Güncelleme Tarihi:
İstanbul fiilen düşman işgalinde olduğu bir dönemde bile İstanbullular sokak köpeklerini korumak için elinden geleni yapmış. Yazar Sadık Albayrak’ın “41 Orijinal Belge Işığında Eski İstanbul’da Sosyal Hayat ve Çevre” adlı özel çalışmasında İstanbulluların bu gayretlerine dair orijinal Osmanlıca belgeler yer alıyor.
'KATLİAMA ENGEL OL'
Bu belgelere göre 25 Kasım 1919’da Tasvir-i Efkâr gazetesinde İstanbul’daki sokak köpeklerinin belediye tarafından itlaf edileceğine dair bir kararın alındığı haberi çıkar. Kamuoyu zaten bu konuda öteden beri hassastır. İstanbul fiilen işgal altındadır. Yaşam şartları zorlaşmıştır. Ancak İstanbullular sokak köpeklerini kaderlerine terk etmeyecektir. Kamuoyu bu haberle çalkalanmaya başlar. Vatandaşlar şeyhülislama (devrin Diyanet İşleri Başkanı) başvurarak “bu katliama” engel olmasını isterler. Şeyhülislama yazılan mektup ve arzuhaller günden güne artar.
'MERHAMETE AYKIRI'
Şeyhülislam ise 10 Aralık 1919’da Sadrazam’a bir yazı yazar. Yazıda şu ifadeleri kullanır: “İstanbul’daki köpeklerin şehremaneti (belediye) tarafından itlafına karar verildiğinin gazetelerde yer alması üzerine makamımıza İstanbul’dan ve taşradan bu uygulamanın hakkaniyete ve merhamete aykırı olduğunu belirten birçok başvuru olmaktadır. Halkın kanuna aykırı olmayan gelenekleri ve maneviyatın da dikkate alınması hakkaniyetli idarenin gereklerindendir. İslam dini de Allah’ın yarattığı bütün mahlûklara zulüm ve eziyeti yasakladığı için yapılması gereken konusunda hüküm sizindir.”
KİMSEYE BİR ZARARLARI YOK
Ahmet adlı bir vatandaşın Şeyhülislam’a gönderdiği 26 Kasım 1919 tarihli arzuhalinde şu ifadeler yer alır: “Meşrutiyetin ilanının ilk yıllarında (1909-1910) da bir şehremini köpekleri itlaf ettirmişti.
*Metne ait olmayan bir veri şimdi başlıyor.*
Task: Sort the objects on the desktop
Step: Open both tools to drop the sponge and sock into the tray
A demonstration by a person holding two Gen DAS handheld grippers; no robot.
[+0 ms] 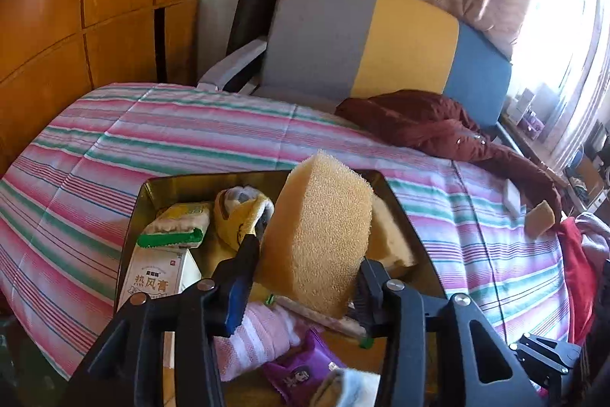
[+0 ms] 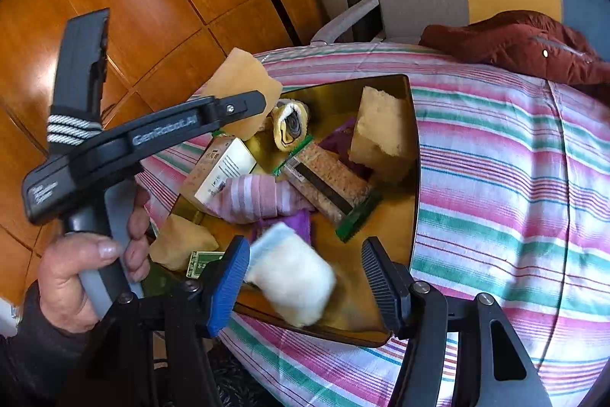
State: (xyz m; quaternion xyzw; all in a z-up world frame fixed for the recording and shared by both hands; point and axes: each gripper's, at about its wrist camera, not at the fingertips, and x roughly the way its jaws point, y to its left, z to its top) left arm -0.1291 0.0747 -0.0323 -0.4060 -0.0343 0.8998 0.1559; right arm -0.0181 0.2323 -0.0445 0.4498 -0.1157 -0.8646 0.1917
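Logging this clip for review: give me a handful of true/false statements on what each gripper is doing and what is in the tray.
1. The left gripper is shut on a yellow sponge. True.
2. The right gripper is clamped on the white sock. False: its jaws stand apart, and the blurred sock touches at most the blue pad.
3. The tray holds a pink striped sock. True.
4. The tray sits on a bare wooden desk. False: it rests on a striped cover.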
O zaman bu itlaf için araya taraya güya iki-üç sebep bulmuşlardı. Sokak ortasında çiftleştiklerinden dolayı sosyal ahlâkı bozarlar, hastalık yayar kudururlarmış. Ahlakı bozacak o kadar çok şey oldu ki bu konuda köpeklere fırsat kalmadı. Geçen seferki itlaftan kurtulan köpeklerin sayısı 40-50’yi bulmaz. Onlarda kıyıda köşede yaşıyor. Kimseye bir zararları yok. Bunlardan ne isterler, anlamıyorum. Öteden beri denenmiş bir şeydir ki ne zaman bu hayvanlara dokunulsa arkasından bir bela gelir. Merhamet edenlere Rahman merhamet eder. ‘Yeryüzündekilere merhamet ediniz, semadakiler de size merhamet eder’ sözü aklıma geliyor, tüylerim ürperiyor. Hayvanların zehirlenerek, ötede beride düşüp saatlerce can çekişmesini, sonunda bezgin ve kederli bir şekilde can vermesini gören bir mümin buna nasıl tahammül eder? Buna sebep olana nasıl lanet okumaz? Bu millette hiç ruh, maneviyat kalmadı mı? Hepsi öldü mü? Dinsizlere ve dinsizliğe neden bu kadar fırsat veriliyor?”